Processing stuck in step <STEP_NAME>/StreamingInserts/StreamingWriteTables/StreamingWrite for at least <TIME> without outputting or completing in state finish
  at sun.misc.Unsafe.park(Native Method)
  at java.util.concurrent.locks.LockSupport.park(LockSupport.java:175)
  at java.util.concurrent.FutureTask.awaitDone(FutureTask.java:429)
  at java.util.concurrent.FutureTask.get(FutureTask.java:191)
  at org.apache.beam.sdk.io.gcp.bigquery.BigQueryServicesImpl$DatasetServiceImpl.insertAll(BigQueryServicesImpl.java:765)
  at org.apache.beam.sdk.io.gcp.bigquery.BigQueryServicesImpl$DatasetServiceImpl.insertAll(BigQueryServicesImpl.java:829)
  at org.apache.beam.sdk.io.gcp.bigquery.StreamingWriteFn.flushRows(StreamingWriteFn.java:131)
  at org.apache.beam.sdk.io.gcp.bigquery.StreamingWriteFn.finishBundle(StreamingWriteFn.java:103)
  at org.apache.beam.sdk.io.gcp.bigquery.StreamingWriteFn$DoFnInvoker.invokeFinishBundle(Unknown Source)

For Cloud Storage output:

Processing stuck in step <STEP_NAME>/WriteFiles/WriteShardedBundlesToTempFiles/WriteShardsIntoTempFiles for at least <TIME> without outputting or completing in state process
  at sun.misc.Unsafe.park(Native Method)
  at java.util.concurrent.locks.LockSupport.park(LockSupport.java:175)
  at java.util.concurrent.FutureTask.awaitDone(FutureTask.java:429)
  at java.util.concurrent.FutureTask.get(FutureTask.java:191)
  at com.google.cloud.hadoop.util.AbstractGoogleAsyncWriteChannel.waitForCompletionAndThrowIfUploadFailed(AbstractGoogleAsyncWriteChannel.java:421)
  at com.google.cloud.hadoop.util.AbstractGoogleAsyncWriteChannel.close(AbstractGoogleAsyncWriteChannel.java:287)
  at org.apache.beam.sdk.io.FileBasedSink$Writer.close(FileBasedSink.java:1007)
  at org.apache.beam.sdk.io.WriteFiles$WriteShardsIntoTempFilesFn.processElement(WriteFiles.java:726)
  at org.apache.beam.sdk.io.WriteFiles$WriteShardsIntoTempFilesFn$DoFnInvoker.invokeProcessElement(Unknown Source)
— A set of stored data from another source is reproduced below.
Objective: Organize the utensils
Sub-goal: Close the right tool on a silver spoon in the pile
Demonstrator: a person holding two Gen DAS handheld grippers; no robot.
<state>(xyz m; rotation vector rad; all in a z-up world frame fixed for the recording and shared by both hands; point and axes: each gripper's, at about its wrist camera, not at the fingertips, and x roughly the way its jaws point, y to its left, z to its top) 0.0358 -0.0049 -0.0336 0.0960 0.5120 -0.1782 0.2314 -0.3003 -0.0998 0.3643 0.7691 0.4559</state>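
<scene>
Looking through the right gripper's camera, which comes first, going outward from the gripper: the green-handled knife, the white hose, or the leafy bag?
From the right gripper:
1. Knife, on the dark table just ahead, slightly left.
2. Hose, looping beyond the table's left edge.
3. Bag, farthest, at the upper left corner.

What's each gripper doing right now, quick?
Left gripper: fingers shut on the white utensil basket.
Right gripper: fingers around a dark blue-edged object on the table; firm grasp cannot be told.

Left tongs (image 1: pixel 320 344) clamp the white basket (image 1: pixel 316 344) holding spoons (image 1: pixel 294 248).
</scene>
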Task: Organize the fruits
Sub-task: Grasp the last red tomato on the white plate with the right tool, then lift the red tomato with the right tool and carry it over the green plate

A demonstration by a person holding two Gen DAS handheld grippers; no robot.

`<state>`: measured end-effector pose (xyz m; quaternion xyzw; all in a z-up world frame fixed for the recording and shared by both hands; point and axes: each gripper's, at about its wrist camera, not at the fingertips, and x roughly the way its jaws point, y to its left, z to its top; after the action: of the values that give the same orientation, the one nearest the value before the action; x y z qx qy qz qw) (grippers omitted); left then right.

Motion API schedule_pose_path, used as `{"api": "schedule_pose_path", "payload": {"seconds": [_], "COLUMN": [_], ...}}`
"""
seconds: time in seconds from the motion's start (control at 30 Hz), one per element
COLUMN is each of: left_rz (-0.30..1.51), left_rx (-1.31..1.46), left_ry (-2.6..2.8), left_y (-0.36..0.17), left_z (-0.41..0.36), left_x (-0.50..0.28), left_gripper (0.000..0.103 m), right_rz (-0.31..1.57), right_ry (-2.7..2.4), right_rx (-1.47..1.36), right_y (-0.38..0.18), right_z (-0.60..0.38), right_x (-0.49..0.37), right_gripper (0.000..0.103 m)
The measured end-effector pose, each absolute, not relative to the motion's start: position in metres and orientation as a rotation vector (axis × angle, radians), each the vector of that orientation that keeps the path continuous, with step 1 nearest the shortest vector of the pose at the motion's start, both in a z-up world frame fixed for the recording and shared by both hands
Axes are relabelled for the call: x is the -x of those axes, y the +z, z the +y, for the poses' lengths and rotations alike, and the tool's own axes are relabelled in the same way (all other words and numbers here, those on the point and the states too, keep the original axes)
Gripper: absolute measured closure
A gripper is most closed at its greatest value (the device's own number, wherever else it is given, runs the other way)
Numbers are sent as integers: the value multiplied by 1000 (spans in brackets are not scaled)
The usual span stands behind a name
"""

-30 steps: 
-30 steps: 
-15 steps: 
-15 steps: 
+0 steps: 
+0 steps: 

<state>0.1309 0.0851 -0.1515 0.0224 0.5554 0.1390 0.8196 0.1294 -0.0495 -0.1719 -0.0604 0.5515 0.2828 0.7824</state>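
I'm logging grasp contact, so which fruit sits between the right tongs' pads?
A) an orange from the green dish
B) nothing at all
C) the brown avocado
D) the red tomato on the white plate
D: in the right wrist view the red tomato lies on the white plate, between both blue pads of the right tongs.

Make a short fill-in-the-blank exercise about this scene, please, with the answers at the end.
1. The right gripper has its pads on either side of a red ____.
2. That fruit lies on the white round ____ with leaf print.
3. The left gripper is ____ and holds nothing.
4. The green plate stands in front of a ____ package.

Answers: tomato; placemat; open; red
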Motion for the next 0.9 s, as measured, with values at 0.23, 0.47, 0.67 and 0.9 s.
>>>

All applications have been drained and redeployed but the same thing happened after a while (period of 3 to 4 hours). Some of them were running for more than 40 days and they suddenly got into this without any changes in the code.

I would like ask for some help to know the reason of this problem. These are the following ids of some of the Dataflow jobs with those problems:

Stuck in BigQuery output: 2019-03-04_04_46_31-3901977107649726570

Stuck in Cloud Storage output: 2019-03-04_07_50_00-10623118563101608836

Coinstantaneous answered 4/3, 2019 at 19:39 Comment(2)

What version of the Dataflow SDK are you using? I am experiencing the same thing, across multiple projects, on 2.5.0. – Blessed 5/3, 2019 at 18:0

We are using Apache Beam SDK 2.8.0, but we probably found the problem that may also affecting you. Google's documentation says that "Pipelines might become stuck due to an issue with the Conscrypt library. If you see errors in Stackdriver logging with stack traces that include Conscrypt related calls, you might be affected by this issue. To resolve the issue, upgrade to SDK 2.9.0 or downgrade to SDK 2.4.0.". We are still testing it but it seems that's the issue. – Coinstantaneous 6/3, 2019 at 16:23

The Processing stuck messages do not necessarily imply that your pipeline is actually stuck. These messages are logged by a worker that has been performing the same operation for over 5 minutes.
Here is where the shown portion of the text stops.